→ **TASK DETAILS**:
Produce a word-for-word copy of the listing below without its pictures.

··········

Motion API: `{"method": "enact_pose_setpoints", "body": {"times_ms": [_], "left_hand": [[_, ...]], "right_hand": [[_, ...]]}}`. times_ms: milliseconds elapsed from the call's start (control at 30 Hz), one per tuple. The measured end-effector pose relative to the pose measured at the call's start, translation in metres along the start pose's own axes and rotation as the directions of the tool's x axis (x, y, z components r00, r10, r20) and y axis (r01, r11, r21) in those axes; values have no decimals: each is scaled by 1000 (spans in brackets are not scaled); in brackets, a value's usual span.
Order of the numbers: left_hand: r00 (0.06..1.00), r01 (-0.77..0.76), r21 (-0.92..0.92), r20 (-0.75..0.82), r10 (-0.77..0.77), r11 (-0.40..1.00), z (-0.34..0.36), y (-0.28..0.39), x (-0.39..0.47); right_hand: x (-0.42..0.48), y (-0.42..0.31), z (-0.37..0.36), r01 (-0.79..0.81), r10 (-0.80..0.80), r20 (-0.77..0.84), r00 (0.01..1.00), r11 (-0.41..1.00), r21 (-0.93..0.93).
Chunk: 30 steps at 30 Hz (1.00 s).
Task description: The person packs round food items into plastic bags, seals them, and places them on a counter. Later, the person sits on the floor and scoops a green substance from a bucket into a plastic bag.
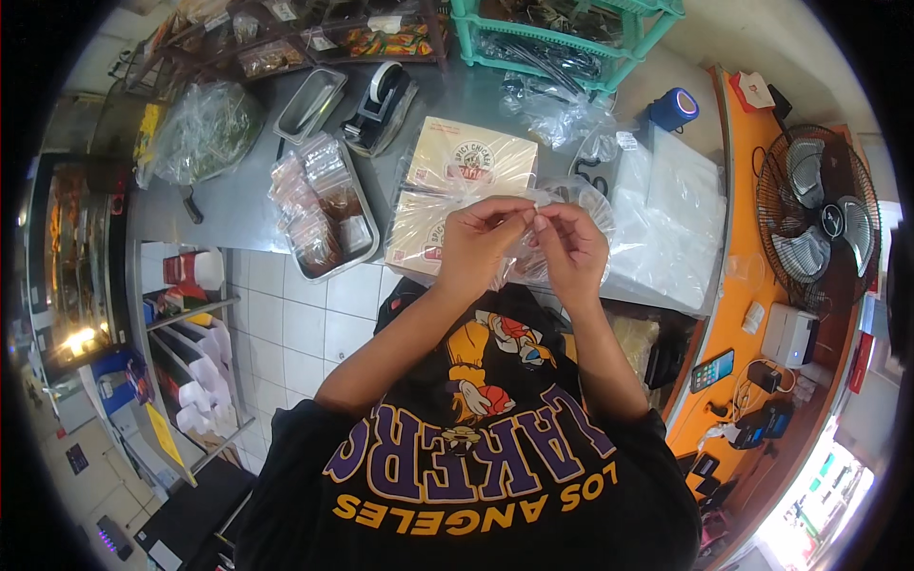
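Observation:
My left hand and my right hand meet in front of my chest. Thumbs and fingertips of both pinch a small whitish piece, too small to identify. Just below and beyond them, a clear plastic bag is stretched in creases over two cream cardboard boxes with print, the far box and the near box. To the right, clear plastic wrap bulges beside my right hand. My fingers partly hide the bag's gathered top and the near box.
A metal tray of small filled plastic packets stands left of the boxes. Behind it are a tape dispenser and a steel pan. Stacked clear plastic bags lie right. A knife handle and a fan flank the counter.

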<state>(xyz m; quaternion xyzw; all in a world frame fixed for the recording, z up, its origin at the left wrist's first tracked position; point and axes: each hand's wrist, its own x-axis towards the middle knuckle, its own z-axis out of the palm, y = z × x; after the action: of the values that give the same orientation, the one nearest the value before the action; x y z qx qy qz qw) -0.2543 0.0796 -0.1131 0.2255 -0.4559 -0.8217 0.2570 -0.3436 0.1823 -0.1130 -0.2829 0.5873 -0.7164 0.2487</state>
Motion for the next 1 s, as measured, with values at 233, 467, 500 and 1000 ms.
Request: {"method": "enact_pose_setpoints", "body": {"times_ms": [233,467,500,1000], "left_hand": [[999,-49,217,18,46,975,2,4,3],[997,-30,243,78,11,969,-3,0,9],[998,-37,227,67,23,973,-2,-1,9],[929,-360,567,150,337,741,4,-2,7]], "right_hand": [[0,2,6,-31,44,-106,993,993,117],[0,14,1,-29,52,-134,990,986,167],[0,14,2,-26,49,-148,988,988,154],[6,-2,-5,164,-236,-93,967,860,-483]]}}
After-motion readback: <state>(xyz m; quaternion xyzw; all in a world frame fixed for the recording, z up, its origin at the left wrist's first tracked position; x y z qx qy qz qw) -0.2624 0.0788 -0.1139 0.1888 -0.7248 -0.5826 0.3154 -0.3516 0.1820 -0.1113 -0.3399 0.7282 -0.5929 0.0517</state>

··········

→ **COMPLETED EXERCISE**:
Motion API: `{"method": "enact_pose_setpoints", "body": {"times_ms": [_], "left_hand": [[_, ...]], "right_hand": [[_, ...]]}}`. times_ms: milliseconds elapsed from the call's start (control at 30 Hz), one per tuple. The measured end-effector pose relative to the pose measured at the call's start, translation in metres along the start pose's own axes and rotation as the directions of the tool's x axis (x, y, z components r00, r10, r20) and y axis (r01, r11, r21) in those axes; values have no decimals: each is scaled by 1000 (spans in brackets are not scaled); in brackets, a value's usual span.
Order of the numbers: left_hand: r00 (0.06..1.00), r01 (-0.77..0.76), r21 (-0.92..0.92), r20 (-0.75..0.82), r10 (-0.77..0.77), r11 (-0.40..1.00), z (-0.34..0.36), y (-0.28..0.39), x (-0.39..0.47); right_hand: x (-0.42..0.48), y (-0.42..0.31), z (-0.37..0.36), r01 (-0.79..0.81), r10 (-0.80..0.80), r20 (-0.77..0.84), r00 (0.01..1.00), r11 (-0.41..1.00), r21 (-0.93..0.93).
Chunk: 30 steps at 30 Hz (1.00 s).
Task description: The person packs round food items into plastic bags, seals them, and places them on a counter. Later, the person sits on the floor and scoops a green substance from a bucket into a plastic bag.
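Observation:
My left hand and my right hand meet in front of my chest. Thumbs and fingertips of both pinch a small whitish piece, too small to identify. Just below and beyond them, a clear plastic bag is stretched in creases over two cream cardboard boxes with print, the far box and the near box. To the right, clear plastic wrap bulges beside my right hand. My fingers partly hide the bag's gathered top and the near box.
A metal tray of small filled plastic packets stands left of the boxes. Behind it are a tape dispenser and a steel pan. Stacked clear plastic bags lie right. A knife handle and a fan flank the counter.
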
<state>(xyz m; quaternion xyzw; all in a world frame fixed for the recording, z up, its origin at the left wrist's first tracked position; point and axes: each hand's wrist, its own x-axis towards the middle knuckle, its own z-axis out of the palm, y = z × x; after the action: of the values that give the same orientation, the one nearest the value before the action; x y z qx qy qz qw) -0.2543 0.0796 -0.1131 0.2255 -0.4559 -0.8217 0.2570 -0.3436 0.1823 -0.1130 -0.2829 0.5873 -0.7164 0.2487</state>
Motion for the next 1 s, as measured, with values at 233, 467, 500 and 1000 ms.
Request: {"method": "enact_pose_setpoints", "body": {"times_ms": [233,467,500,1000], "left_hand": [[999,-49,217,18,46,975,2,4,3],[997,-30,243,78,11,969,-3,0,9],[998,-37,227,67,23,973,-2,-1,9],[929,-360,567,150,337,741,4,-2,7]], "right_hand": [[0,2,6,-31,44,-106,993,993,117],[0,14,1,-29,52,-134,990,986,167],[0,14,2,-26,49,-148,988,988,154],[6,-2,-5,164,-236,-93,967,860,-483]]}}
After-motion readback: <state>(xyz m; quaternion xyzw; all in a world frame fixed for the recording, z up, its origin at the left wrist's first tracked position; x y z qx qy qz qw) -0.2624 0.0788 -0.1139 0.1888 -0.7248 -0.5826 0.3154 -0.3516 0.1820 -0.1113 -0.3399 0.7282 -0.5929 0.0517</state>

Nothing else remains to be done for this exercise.